In the past the genitalia were literally named shame organs: “pudenda” in Latin, and “shamhaft” in German. But mothers breastfed in public and even in church during mass. Nowadays the disease of genital shame has infected the breasts. Many parents (usually mothers) passively model breast shame and/or actively indoctrinate daughters to hide their flat chest. Media images of “perfect” mature breasts and complete censorship of normal breast development at puberty further make many growing girls feel especially ashamed of budding breasts, at a sensitive age when girls should be showered with compliments. I believe that children should also be taught buddy massage in school and at home rather than be neglected or ostracized for insufficient “modesty.”
Groups like FEMEN and GoTopless.org also demonstrate in public for women’s top freedom, but nobody seems to care about the source of the problem: instilling breast shame in childhood. We need to realize that the deeper problem isn’t merely legal inequality, but the distorted fear of the human body and its natural functions in fostering healthy sexual desire and genital pleasure.
There is good reason to believe that far worse damage results from body shame than merely offending a moral need for equality. Like other body organs, especially those whose primary purpose is perception or sensation, the clitoris needs stimulation during early life while the relative brain area that controls clitoral function is developing.
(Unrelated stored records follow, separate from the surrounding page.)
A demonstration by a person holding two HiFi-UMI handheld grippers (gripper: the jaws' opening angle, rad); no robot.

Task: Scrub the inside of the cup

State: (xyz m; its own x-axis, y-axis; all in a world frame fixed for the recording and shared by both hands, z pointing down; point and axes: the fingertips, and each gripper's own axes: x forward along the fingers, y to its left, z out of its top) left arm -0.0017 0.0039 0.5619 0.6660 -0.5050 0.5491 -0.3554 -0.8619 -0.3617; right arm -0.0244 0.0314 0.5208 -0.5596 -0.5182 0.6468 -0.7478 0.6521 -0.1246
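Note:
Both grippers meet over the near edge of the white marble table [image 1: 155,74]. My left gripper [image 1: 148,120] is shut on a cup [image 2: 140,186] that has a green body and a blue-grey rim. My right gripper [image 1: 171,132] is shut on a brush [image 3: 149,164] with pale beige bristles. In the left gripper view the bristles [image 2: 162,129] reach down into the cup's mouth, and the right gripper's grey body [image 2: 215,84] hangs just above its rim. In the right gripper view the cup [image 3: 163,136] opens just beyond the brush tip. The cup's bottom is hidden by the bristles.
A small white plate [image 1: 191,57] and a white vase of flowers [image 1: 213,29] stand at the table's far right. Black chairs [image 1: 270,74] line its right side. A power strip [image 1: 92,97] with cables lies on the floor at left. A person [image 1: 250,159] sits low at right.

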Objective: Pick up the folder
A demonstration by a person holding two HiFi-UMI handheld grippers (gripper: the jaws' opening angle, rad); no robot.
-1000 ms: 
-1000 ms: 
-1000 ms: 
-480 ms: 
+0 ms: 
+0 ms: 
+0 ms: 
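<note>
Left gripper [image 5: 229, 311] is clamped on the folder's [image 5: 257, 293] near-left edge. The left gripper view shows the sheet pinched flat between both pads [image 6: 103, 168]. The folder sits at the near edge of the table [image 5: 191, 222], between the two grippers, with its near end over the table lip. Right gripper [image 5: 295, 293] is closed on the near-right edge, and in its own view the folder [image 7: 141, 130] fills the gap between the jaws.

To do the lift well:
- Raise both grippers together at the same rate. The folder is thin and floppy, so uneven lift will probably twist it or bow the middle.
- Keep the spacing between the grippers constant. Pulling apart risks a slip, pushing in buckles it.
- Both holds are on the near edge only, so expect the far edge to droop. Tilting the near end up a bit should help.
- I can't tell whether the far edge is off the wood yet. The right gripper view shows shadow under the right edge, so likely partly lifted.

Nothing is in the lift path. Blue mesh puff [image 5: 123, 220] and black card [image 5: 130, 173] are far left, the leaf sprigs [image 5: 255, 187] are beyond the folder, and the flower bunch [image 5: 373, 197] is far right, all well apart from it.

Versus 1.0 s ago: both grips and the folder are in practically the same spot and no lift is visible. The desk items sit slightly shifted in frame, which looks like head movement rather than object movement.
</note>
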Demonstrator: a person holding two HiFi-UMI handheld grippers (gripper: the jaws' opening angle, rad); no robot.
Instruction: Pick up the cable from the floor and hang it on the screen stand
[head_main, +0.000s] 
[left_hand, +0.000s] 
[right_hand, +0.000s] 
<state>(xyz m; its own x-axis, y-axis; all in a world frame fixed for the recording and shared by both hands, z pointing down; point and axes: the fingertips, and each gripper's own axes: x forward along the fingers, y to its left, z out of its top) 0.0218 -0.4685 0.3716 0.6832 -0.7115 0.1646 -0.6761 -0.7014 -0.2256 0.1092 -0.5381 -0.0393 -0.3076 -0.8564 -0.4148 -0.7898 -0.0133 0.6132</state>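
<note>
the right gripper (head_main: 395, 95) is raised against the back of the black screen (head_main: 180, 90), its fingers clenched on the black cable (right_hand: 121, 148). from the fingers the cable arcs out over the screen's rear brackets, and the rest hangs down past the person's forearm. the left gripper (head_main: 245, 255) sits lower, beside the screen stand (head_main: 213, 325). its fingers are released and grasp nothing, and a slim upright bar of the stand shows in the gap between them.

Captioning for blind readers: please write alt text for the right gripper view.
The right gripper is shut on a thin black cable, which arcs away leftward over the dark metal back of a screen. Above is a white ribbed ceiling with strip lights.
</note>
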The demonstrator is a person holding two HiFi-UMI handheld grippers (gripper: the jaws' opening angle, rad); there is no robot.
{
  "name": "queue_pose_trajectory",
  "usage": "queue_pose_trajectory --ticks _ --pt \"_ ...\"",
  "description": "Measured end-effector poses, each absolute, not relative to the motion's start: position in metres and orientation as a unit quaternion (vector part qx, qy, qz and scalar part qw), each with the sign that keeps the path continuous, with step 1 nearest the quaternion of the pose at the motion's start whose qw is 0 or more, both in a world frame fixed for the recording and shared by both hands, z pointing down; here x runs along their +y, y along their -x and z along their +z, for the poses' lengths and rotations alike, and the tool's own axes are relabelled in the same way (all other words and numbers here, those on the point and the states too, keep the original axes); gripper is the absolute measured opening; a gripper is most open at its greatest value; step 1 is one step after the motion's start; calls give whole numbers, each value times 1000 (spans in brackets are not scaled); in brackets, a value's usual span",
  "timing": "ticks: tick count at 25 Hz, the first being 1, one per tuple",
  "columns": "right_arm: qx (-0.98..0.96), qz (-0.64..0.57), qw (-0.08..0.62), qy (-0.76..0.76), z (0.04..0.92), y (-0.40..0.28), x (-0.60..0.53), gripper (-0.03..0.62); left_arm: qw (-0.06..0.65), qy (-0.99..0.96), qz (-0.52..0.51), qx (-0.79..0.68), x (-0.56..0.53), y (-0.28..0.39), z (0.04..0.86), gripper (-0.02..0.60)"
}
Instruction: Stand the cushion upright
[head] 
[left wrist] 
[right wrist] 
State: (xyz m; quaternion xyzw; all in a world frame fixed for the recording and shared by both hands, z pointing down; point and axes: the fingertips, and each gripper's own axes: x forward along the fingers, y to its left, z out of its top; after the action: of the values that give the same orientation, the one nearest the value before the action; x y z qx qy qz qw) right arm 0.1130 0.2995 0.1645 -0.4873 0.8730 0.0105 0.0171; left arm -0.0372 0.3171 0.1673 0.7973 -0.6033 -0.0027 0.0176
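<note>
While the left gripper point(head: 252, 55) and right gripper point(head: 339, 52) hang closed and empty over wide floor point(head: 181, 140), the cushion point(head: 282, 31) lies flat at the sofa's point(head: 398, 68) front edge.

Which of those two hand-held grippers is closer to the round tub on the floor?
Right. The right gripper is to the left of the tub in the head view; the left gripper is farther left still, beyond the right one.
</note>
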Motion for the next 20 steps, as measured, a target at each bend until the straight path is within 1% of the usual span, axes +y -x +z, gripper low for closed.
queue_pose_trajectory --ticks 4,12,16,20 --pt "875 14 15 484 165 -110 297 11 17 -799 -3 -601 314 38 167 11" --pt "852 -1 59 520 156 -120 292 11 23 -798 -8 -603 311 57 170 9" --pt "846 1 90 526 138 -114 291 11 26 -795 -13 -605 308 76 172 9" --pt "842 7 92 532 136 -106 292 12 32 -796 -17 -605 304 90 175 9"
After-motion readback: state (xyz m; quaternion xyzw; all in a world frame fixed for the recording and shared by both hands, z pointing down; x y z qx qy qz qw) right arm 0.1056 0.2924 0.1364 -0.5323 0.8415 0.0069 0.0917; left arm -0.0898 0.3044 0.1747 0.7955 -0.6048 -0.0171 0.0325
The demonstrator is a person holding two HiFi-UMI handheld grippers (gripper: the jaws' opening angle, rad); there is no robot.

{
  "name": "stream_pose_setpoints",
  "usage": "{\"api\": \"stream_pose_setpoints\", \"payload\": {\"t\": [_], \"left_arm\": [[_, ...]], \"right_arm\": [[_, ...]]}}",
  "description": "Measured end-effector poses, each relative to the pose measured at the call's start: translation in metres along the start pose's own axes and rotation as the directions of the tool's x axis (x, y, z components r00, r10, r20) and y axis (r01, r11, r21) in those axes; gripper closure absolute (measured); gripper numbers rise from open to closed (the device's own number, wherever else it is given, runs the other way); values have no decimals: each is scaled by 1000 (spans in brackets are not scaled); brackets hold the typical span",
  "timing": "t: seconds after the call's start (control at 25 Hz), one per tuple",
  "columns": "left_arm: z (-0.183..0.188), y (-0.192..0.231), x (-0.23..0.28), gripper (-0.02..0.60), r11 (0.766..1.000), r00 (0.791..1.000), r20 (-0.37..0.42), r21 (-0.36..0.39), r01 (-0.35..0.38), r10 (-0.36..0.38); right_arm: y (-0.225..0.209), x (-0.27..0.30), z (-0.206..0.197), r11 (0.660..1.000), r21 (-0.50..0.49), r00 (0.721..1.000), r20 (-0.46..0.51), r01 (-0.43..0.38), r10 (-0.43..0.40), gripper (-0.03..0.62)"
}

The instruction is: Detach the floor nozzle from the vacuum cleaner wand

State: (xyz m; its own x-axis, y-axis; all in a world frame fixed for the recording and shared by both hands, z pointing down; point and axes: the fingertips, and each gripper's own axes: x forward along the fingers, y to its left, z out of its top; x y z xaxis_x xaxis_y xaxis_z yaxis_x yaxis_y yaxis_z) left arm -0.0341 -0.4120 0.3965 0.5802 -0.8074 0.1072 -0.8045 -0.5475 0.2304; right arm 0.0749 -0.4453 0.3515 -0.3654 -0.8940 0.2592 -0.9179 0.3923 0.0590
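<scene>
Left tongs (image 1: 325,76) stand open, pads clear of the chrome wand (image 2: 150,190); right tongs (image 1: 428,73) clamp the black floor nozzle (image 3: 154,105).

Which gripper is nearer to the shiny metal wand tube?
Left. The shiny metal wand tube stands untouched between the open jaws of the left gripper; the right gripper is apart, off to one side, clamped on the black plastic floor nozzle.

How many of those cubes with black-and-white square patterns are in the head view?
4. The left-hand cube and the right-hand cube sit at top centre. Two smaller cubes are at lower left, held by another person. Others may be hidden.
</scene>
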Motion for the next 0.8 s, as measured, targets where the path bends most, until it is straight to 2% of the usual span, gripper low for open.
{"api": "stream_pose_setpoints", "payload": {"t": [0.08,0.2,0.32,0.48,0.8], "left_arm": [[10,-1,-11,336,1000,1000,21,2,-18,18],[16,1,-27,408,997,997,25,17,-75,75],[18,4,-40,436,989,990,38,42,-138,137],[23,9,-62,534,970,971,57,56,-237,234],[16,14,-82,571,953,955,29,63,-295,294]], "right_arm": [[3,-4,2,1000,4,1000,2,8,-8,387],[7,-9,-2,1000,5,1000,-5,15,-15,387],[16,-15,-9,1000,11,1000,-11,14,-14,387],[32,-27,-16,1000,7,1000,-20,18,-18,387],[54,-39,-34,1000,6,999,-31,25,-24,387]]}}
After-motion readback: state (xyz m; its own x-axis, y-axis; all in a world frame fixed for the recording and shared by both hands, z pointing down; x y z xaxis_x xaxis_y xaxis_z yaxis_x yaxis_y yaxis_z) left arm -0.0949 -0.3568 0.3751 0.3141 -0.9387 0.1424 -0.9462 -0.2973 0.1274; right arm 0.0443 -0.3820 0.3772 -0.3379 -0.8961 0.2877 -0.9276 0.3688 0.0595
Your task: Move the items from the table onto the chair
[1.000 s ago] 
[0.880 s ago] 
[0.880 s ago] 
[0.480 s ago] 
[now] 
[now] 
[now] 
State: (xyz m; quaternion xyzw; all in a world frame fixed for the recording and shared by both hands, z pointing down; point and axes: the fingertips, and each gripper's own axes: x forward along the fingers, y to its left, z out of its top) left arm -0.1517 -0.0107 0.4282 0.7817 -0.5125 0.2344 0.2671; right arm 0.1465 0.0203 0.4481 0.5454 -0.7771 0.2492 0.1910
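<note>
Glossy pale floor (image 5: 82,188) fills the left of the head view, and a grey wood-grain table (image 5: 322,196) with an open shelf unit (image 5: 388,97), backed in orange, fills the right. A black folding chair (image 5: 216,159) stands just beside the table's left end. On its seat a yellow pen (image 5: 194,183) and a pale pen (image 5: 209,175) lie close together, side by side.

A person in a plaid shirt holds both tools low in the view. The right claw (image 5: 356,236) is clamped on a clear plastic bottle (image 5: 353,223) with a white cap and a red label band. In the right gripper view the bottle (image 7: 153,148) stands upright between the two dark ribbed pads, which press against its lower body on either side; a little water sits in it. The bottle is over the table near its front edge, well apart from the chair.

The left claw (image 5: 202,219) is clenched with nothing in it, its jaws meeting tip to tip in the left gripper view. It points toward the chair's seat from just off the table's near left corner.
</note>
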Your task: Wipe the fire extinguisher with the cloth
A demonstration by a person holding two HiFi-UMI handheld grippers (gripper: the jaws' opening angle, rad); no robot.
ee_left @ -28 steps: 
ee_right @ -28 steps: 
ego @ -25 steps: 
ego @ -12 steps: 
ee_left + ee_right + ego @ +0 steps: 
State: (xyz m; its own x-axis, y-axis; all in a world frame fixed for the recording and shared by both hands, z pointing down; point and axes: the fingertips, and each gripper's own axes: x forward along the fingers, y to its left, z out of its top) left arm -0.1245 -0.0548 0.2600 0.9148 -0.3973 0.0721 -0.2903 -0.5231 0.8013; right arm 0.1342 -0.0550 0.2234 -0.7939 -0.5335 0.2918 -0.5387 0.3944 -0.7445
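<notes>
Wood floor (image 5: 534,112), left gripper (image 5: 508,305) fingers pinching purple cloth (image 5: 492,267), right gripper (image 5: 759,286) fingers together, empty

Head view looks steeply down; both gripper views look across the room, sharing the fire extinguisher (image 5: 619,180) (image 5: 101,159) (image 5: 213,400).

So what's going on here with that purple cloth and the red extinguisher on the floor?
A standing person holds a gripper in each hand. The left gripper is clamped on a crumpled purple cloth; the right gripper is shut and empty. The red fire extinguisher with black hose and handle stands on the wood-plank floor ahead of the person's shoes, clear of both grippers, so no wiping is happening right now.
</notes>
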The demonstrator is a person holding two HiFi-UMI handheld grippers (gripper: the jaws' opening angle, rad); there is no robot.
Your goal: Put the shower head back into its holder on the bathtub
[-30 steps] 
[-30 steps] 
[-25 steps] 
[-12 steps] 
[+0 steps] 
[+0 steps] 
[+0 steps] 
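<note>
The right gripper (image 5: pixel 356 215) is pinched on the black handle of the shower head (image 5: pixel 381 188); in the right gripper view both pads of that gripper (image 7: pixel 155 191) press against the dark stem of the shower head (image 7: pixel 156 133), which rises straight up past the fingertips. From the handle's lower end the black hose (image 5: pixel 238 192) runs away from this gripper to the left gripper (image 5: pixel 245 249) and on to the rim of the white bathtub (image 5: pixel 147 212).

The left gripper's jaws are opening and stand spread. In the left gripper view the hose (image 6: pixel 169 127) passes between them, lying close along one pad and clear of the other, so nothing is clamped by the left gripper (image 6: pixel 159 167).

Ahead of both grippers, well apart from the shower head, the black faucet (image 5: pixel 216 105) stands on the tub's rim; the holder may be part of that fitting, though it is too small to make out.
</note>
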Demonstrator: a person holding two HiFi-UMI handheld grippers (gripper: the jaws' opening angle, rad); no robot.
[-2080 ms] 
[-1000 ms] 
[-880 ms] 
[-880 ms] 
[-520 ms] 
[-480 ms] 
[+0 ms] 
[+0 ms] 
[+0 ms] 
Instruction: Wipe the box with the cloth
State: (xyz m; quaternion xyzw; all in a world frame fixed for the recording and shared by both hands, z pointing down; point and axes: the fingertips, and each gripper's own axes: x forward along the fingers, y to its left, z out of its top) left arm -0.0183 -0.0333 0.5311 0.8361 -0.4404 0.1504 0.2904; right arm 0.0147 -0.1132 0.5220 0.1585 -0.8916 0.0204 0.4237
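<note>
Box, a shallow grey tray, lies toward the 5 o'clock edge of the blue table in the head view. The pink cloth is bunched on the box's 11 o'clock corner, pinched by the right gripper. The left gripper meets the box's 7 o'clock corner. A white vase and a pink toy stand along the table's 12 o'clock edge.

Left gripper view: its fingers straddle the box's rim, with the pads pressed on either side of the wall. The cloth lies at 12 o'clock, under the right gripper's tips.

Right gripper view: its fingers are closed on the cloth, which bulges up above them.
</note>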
Otherwise, girls risk suffering reduced sensitivity or irreversible clitoral erectile dysfunction later, an uncomfortable subject that many women have trouble even putting into words.
The Internet is revolutionary because it provides everyone with access to quantities of information never available before in human history. Unfortunately, some individuals feel so insecure that they have a need to limit and censor information they don’t like. They try to control the conversation, and when they don’t succeed they withdraw from the conversation and even try to censor any input from other individuals. That is a very unscientific and highly political (i.e. cynical) view of communication, and expresses contempt for democratic ideals.
Even before Betty Freidan published her classic “The Feminine Mystique,” she fought against oppression and McCarthyism by claiming the value of individualism and nonconformity. How sad that unlike Chelsea Covington most women and even most feminists in America today confront the issue of mental castration of little girls with complete silence rather than challenging the mass censorship and hysteria over child nudity and child sexuality.
- Palmer, Gabrielle. The Politics of Breastfeeding: When Breasts are Bad for Business, 3rd ed. Pinter and Martin, 2009.